Ministers' consensus move over DNA - News in brief - Evening Standard
       

Ministers' consensus move over DNA

Plans to give ministers wide powers to change the rules on how long innocent people are kept on the national DNA database have been deleted from the Policing and Crime Bill.

The Government intends to return to the issue in a new Bill next session, starting next month, following a European Court of Human Rights ruling last year that the present policy of retaining all suspects' data was "blanket and indiscriminate".

Junior Home Office minister Lord Brett explained tonight, during the Bill's committee stage, that the present proposals were being withdrawn in the face of criticism from peers and parliamentary committees.

Ministers had proposed allowing innocent people who are never charged to remain on the database for up to 12 years instead of indefinitely. But this detail would have been dealt with by regulations rather than primary legislation.

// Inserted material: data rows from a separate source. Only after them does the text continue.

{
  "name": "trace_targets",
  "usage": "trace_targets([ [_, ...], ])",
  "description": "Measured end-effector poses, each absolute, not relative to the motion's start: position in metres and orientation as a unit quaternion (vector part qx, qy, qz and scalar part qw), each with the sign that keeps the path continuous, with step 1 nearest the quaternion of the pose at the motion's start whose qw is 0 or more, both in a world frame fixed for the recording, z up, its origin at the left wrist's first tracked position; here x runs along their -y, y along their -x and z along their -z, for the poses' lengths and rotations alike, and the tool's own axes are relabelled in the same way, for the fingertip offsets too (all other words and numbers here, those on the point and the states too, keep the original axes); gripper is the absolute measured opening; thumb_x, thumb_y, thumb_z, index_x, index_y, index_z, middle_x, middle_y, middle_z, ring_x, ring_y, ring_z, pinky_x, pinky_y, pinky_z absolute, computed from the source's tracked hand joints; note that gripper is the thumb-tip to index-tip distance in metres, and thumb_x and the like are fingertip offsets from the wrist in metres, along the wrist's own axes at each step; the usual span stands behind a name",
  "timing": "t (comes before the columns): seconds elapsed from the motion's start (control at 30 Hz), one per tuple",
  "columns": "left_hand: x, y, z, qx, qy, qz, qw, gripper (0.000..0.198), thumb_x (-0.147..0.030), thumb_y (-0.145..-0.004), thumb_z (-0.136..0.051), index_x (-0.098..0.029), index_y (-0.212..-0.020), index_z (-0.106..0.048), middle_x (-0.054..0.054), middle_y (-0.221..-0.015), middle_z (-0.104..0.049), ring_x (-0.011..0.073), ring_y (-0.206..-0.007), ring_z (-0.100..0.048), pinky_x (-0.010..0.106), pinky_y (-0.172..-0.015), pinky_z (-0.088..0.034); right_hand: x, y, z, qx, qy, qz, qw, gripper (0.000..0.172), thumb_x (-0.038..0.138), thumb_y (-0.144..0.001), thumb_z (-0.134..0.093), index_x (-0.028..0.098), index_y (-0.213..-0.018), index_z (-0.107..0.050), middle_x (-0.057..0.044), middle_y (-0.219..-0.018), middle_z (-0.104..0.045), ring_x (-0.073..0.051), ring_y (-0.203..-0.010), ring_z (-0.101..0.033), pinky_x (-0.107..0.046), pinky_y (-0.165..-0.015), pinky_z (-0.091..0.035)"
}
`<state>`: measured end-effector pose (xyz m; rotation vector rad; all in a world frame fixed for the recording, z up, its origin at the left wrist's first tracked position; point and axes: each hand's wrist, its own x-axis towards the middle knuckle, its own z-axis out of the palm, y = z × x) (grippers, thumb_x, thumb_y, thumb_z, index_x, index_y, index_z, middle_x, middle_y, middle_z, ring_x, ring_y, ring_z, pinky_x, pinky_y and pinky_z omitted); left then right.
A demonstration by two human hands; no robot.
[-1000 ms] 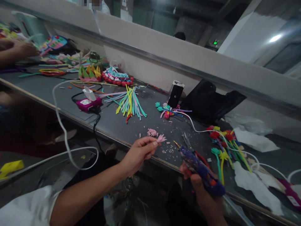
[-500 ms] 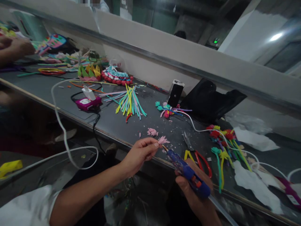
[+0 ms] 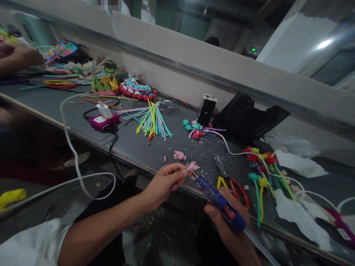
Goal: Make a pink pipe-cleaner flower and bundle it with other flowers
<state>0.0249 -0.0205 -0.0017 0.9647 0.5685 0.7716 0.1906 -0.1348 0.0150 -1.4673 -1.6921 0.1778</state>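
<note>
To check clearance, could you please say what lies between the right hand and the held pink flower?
The front of the glue gun, pointing toward the flower, as the head view shows.

The held flower [image 3: 193, 166] is pale pink, the glue gun [image 3: 218, 197] deep blue with orange-red parts, its stick [image 3: 260, 245] translucent white. On the dark grey tabletop [image 3: 130, 147], the fan of stems [image 3: 154, 120] mixes yellow, turquoise and lilac, the cutters [image 3: 223, 169] are red-handled, and the socket block [image 3: 104, 122] is magenta with a white face.
</note>
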Motion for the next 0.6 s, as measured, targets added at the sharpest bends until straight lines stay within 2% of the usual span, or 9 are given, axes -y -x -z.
trace_targets([
  [0.2, 0.0203, -0.0258, 0.0043, -0.264, -0.441, -0.356, 0.781, 0.023, -0.036, -0.081, -0.067, -0.014, -0.085, -0.07, -0.005, -0.057, -0.039, 0.0061, -0.051, -0.026, 0.023, -0.047, -0.014, 0.1328, -0.1895, -0.014, 0.672, 0.591, -0.044, 0.443, 0.033, 0.044, -0.09, -0.055, 0.021, -0.067, -0.051, 0.002, -0.061, -0.05, -0.014, -0.057, -0.049, -0.026, -0.054, -0.037],
  [0.4, 0.0206, -0.0255, 0.0045, -0.266, -0.441, -0.354, 0.78, 0.024, -0.037, -0.081, -0.068, -0.014, -0.084, -0.069, -0.005, -0.058, -0.04, 0.0059, -0.052, -0.026, 0.022, -0.046, -0.014, 0.1338, -0.1941, -0.0149, 0.695, 0.586, -0.033, 0.416, 0.027, 0.035, -0.089, -0.058, 0.021, -0.067, -0.048, 0.003, -0.061, -0.046, -0.013, -0.056, -0.048, -0.025, -0.053, -0.039],
  [0.6, 0.0202, -0.0255, 0.0041, -0.256, -0.438, -0.352, 0.787, 0.022, -0.036, -0.082, -0.067, -0.014, -0.084, -0.069, -0.005, -0.057, -0.04, 0.0054, -0.051, -0.025, 0.022, -0.046, -0.013, 0.1351, -0.1976, -0.0095, 0.686, 0.603, -0.024, 0.408, 0.029, 0.038, -0.088, -0.06, 0.021, -0.067, -0.05, 0.003, -0.06, -0.046, -0.012, -0.055, -0.048, -0.024, -0.053, -0.041],
])
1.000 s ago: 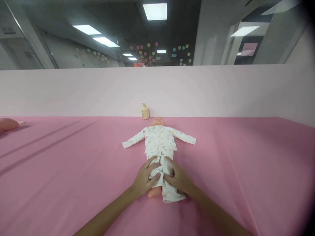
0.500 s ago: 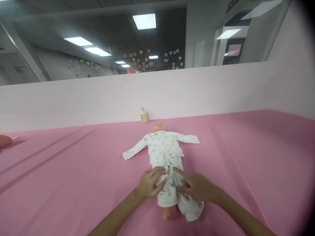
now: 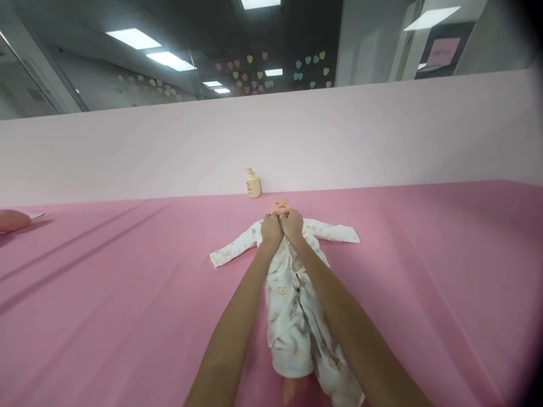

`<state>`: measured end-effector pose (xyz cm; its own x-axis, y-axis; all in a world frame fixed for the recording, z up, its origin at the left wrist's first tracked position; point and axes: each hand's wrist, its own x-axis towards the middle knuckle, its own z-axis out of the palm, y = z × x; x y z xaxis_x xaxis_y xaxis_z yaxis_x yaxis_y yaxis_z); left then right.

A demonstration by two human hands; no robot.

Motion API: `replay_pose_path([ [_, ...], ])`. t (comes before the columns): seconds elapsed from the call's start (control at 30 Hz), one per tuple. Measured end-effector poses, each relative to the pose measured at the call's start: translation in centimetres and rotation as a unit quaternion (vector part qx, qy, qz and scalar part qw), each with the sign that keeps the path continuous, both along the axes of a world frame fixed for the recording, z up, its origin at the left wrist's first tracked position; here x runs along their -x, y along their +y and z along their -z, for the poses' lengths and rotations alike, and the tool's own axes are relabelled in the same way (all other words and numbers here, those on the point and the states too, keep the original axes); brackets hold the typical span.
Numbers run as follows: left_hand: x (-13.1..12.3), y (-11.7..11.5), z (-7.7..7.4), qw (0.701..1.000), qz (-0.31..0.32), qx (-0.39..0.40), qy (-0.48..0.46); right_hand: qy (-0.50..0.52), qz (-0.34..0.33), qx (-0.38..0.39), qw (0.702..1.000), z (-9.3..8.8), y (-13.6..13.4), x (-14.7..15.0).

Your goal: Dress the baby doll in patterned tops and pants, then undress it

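Observation:
A baby doll [image 3: 280, 206] lies on its back, dressed in a white patterned shirt [image 3: 240, 244] with both sleeves spread out. White patterned trousers [image 3: 285, 308] cover its legs, and a bare foot pokes out of one trouser leg near the bottom edge. My left hand [image 3: 272, 229] is closed at the shirt's neckline, just below the doll's chin. Right beside it, my right hand [image 3: 292, 223] is closed on the other side of the neckline. Both sets of fingers are pinched on the shirt's collar, and my forearms cover part of its front.
A pale yellow pump bottle [image 3: 253, 185] stands behind the doll's head against the low white wall [image 3: 169, 152]. Pink sheeting [image 3: 127, 316] with creases covers the surface. At the far left edge lies part of a skin-coloured object [image 3: 13, 220].
Both hands have moved up from the trousers to the shirt's collar and closed there. The view has tilted downward, and the trouser legs now lie straighter.

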<state>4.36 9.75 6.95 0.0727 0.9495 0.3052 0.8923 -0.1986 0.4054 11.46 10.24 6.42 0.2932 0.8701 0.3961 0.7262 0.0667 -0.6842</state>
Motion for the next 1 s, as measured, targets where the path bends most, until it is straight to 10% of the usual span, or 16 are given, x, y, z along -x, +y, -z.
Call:
replay_pose_path([
  [1.0,0.9,1.3,1.5,0.990,0.016,0.005,-0.139,0.184,-0.024,-0.105,0.977,2.7,0.6,-1.6],
])
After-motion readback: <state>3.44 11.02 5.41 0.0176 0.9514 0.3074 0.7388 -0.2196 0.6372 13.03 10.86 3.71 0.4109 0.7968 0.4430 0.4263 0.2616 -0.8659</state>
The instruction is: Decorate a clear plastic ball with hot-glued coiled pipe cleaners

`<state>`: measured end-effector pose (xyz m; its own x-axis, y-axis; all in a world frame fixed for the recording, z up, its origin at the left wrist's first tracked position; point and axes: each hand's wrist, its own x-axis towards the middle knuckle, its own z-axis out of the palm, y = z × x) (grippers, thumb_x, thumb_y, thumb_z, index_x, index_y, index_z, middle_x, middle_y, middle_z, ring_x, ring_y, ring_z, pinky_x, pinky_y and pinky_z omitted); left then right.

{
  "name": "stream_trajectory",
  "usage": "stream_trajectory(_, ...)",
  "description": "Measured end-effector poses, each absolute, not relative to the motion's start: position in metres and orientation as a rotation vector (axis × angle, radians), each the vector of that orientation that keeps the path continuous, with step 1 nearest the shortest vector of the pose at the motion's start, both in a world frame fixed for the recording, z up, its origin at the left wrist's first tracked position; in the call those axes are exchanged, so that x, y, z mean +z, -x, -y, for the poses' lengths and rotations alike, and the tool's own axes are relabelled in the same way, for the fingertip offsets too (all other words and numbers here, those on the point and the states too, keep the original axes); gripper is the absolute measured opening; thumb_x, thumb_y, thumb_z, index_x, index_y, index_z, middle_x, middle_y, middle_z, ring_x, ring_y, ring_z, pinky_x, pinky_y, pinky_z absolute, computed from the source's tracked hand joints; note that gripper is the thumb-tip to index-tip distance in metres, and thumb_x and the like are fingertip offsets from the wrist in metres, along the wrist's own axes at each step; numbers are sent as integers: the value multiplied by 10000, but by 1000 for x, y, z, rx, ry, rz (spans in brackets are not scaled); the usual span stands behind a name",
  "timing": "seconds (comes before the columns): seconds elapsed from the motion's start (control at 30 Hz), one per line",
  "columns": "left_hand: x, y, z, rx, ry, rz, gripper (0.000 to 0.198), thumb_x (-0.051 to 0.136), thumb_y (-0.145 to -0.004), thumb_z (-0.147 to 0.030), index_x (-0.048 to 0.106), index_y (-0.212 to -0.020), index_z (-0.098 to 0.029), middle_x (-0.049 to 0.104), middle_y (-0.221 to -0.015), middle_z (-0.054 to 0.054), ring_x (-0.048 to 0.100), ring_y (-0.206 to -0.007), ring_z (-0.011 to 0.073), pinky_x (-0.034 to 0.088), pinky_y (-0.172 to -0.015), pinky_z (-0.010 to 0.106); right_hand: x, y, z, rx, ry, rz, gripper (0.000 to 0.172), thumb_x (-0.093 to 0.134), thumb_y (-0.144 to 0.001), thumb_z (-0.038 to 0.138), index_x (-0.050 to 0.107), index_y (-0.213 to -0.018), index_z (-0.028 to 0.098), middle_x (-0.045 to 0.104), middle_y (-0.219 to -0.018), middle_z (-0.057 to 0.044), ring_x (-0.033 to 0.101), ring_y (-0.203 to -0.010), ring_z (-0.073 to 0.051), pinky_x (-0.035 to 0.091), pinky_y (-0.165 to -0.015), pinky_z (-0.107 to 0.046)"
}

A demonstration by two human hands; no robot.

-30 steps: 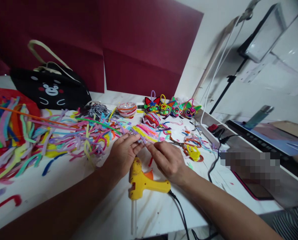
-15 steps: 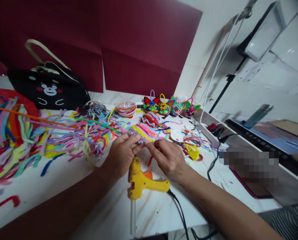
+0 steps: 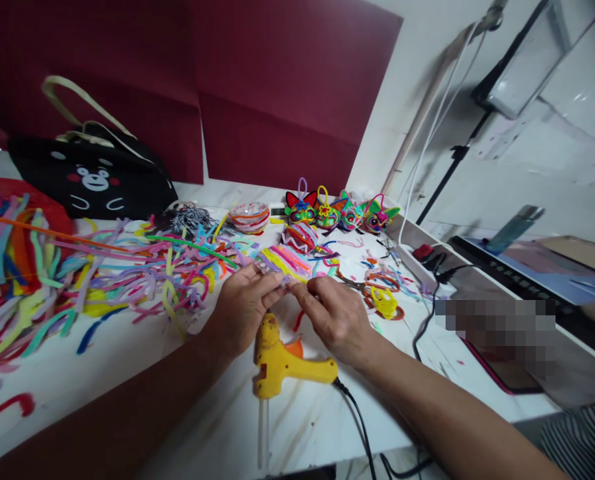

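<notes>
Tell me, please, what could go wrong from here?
The yellow plastic glue gun reaches very close to the left hand; whether it is hot does not show, but it might burn that hand. Its thin black cable runs over the front edge of the white marbled table, so a snag could drag the gun.

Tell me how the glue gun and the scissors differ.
The glue gun is yellow, while the scissors have orange-brown handles. The glue gun trails a black cord; the scissors have none. The glue gun lies nearer the camera, the scissors farther off. Both lie on the white table.
</notes>
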<state>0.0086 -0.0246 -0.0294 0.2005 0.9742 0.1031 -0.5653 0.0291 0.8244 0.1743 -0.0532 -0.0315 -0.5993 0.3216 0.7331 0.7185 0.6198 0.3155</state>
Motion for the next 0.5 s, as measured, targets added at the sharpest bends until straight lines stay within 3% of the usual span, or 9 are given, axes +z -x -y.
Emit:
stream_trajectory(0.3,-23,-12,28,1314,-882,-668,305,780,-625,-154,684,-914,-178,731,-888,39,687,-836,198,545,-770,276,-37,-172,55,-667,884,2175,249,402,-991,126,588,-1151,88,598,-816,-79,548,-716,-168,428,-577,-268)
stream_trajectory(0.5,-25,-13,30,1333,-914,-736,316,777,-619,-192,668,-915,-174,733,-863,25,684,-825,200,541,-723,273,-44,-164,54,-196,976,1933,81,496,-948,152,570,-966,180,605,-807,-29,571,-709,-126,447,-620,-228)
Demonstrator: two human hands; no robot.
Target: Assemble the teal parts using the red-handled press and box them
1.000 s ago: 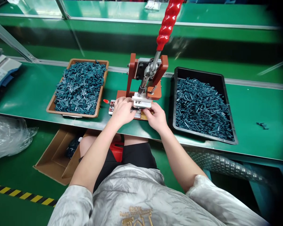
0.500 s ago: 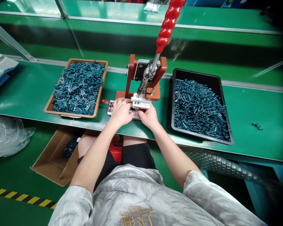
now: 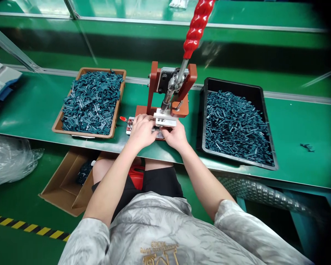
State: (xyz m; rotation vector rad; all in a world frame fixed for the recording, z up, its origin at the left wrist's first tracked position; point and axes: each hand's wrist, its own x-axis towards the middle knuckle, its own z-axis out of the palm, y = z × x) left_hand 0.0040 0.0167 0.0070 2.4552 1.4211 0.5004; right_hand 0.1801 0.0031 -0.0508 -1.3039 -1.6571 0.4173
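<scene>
A hand toggle press (image 3: pixel 153 86) with a brown-red frame and an upright red grip (image 3: pixel 198 31) stands before me on the green bench. Its pale pressing block (image 3: pixel 165 118) sits just above the metal fixture (image 3: pixel 159 134). My left hand (image 3: pixel 142 130) lies over the fixture's left part, fingers bent and closed together, thumb at the slot under the block. From the right, my right hand (image 3: pixel 175 135) reaches in with its thumb at the same slot; its fingers are partly behind the block. Whatever small part they pinch is hidden. A small red-tipped lever (image 3: pixel 123 119) sticks out left of the fixture.
A brown tray (image 3: pixel 111 129) heaped with dark teal plastic parts stands left of the press. To the right is a black bin (image 3: pixel 203 121) full of slim dark parts. Several loose pieces (image 3: pixel 307 147) lie farther right. A cardboard box (image 3: pixel 59 187) sits below the bench.
The view has shifted slightly, so the black bin appears a little farther right. Both hands stay at the fixture, and the press grip stays upright.
</scene>
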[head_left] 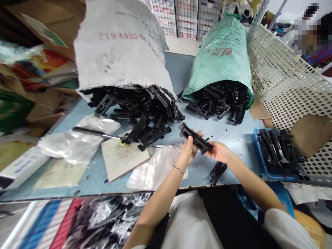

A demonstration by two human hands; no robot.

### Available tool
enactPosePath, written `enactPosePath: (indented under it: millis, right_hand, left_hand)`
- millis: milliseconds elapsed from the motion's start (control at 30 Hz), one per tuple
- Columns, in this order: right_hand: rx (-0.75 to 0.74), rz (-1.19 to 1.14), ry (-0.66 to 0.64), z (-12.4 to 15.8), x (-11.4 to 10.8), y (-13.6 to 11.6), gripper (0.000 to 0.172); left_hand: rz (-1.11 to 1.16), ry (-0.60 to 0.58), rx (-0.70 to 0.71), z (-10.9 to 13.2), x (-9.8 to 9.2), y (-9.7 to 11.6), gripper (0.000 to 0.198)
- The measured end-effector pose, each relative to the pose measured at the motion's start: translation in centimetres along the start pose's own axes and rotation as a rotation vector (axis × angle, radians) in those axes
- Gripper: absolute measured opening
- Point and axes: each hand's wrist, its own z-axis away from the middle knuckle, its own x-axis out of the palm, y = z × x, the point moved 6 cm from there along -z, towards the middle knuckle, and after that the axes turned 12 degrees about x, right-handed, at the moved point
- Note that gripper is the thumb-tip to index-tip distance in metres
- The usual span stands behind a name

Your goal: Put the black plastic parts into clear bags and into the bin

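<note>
A long black plastic part [196,139] is held tilted above the blue table, between both of my hands. My left hand [188,152] grips it near the middle, thumb on top, fingertips showing behind it. At its lower right end my right hand [218,152] has its fingers closed on it. A similar black part [218,172] lies on the table just below my right hand. Under my left wrist is a clear plastic bag [155,169]. Many more such black parts spill from the white woven sack [124,45] and the green sack [220,58].
To the right, a blue basket [259,155] holds several black parts beside a perforated panel [285,69]. A black-handled tool [90,131] rests across a plastic bag and a pale board [116,160] on the left. Crates [186,27] stand at the back.
</note>
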Motion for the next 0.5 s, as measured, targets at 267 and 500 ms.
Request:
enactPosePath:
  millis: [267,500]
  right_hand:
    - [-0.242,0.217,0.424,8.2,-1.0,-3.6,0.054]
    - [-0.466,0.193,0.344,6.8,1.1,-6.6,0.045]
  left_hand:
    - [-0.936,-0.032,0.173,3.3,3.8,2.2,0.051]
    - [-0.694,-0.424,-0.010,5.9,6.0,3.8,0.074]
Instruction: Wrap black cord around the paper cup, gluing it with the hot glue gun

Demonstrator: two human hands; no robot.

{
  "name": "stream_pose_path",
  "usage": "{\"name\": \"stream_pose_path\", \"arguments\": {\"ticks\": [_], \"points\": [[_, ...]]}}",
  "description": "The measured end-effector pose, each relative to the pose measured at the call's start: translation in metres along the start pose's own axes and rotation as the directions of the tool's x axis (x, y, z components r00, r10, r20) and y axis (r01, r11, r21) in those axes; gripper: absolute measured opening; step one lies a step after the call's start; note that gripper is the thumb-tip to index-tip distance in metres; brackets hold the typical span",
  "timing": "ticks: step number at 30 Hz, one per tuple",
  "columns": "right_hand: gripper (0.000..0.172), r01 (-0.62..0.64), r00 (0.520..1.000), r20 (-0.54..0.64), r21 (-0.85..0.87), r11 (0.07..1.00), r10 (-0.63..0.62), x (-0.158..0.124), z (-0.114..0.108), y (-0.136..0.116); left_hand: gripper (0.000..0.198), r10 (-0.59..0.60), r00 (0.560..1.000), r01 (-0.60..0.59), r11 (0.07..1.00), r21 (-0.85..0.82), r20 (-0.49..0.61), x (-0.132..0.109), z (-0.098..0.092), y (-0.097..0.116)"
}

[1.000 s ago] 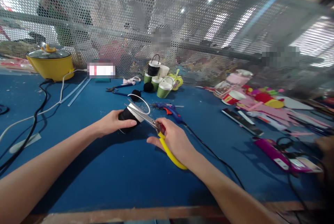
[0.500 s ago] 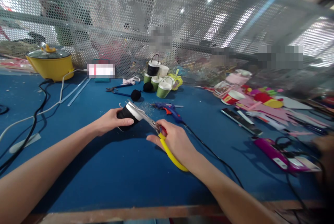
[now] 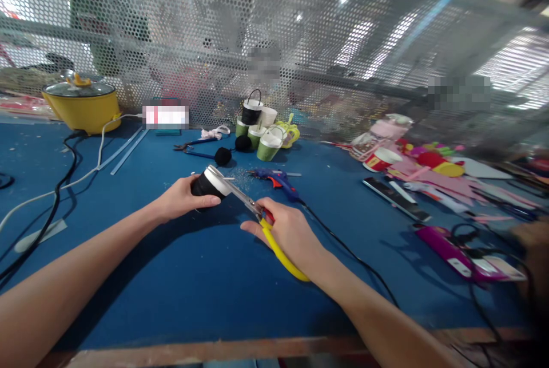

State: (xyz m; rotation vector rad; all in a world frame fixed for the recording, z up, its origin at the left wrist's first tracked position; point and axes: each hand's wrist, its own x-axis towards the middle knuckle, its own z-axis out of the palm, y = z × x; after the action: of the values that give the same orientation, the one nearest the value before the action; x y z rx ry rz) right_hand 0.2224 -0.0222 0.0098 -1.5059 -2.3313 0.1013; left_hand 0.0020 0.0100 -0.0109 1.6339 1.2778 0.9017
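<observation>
My left hand (image 3: 182,197) is wrapped round a black paper cup with a white rim (image 3: 209,184), held on its side just above the blue table (image 3: 206,293). In my right hand (image 3: 288,232) are yellow-handled scissors (image 3: 257,216); its fingers are closed through the loops. The blades point up and left and meet the cup's white rim. A blue and orange glue gun (image 3: 278,178) lies just behind the scissors, its black cord trailing to the right.
A cluster of green, white and black cups (image 3: 261,127) and two black pompoms (image 3: 223,155) stand further back. A yellow electric pot (image 3: 83,104) sits far left with cables across the table. Pink and coloured craft scraps (image 3: 433,176) crowd the right. A perforated metal screen closes the back.
The white strip that looped off the cup's rim a second ago is gone from view. The cup has turned slightly in my left hand and the scissor blades have closed on the rim.
</observation>
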Motion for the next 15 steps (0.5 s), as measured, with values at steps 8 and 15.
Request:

Lord Brett, accepting Tory and Liberal Democrat demands to delete the clauses, said: "We accepted the concerns raised by the committees. We accepted the concerns raised by the stakeholders. We accepted the strength of feeling in this House.

"Given that strength of feeling, we thought it was important to move forward if possible with consensus." He agreed that the issue would be "more appropriately dealt with" in a separate Bill.

Tory security spokesman Baroness Neville-Jones, while welcoming the change of heart, warned that it would delay yet further the UK's response to the European court's judgment. The clauses were then deleted without a vote.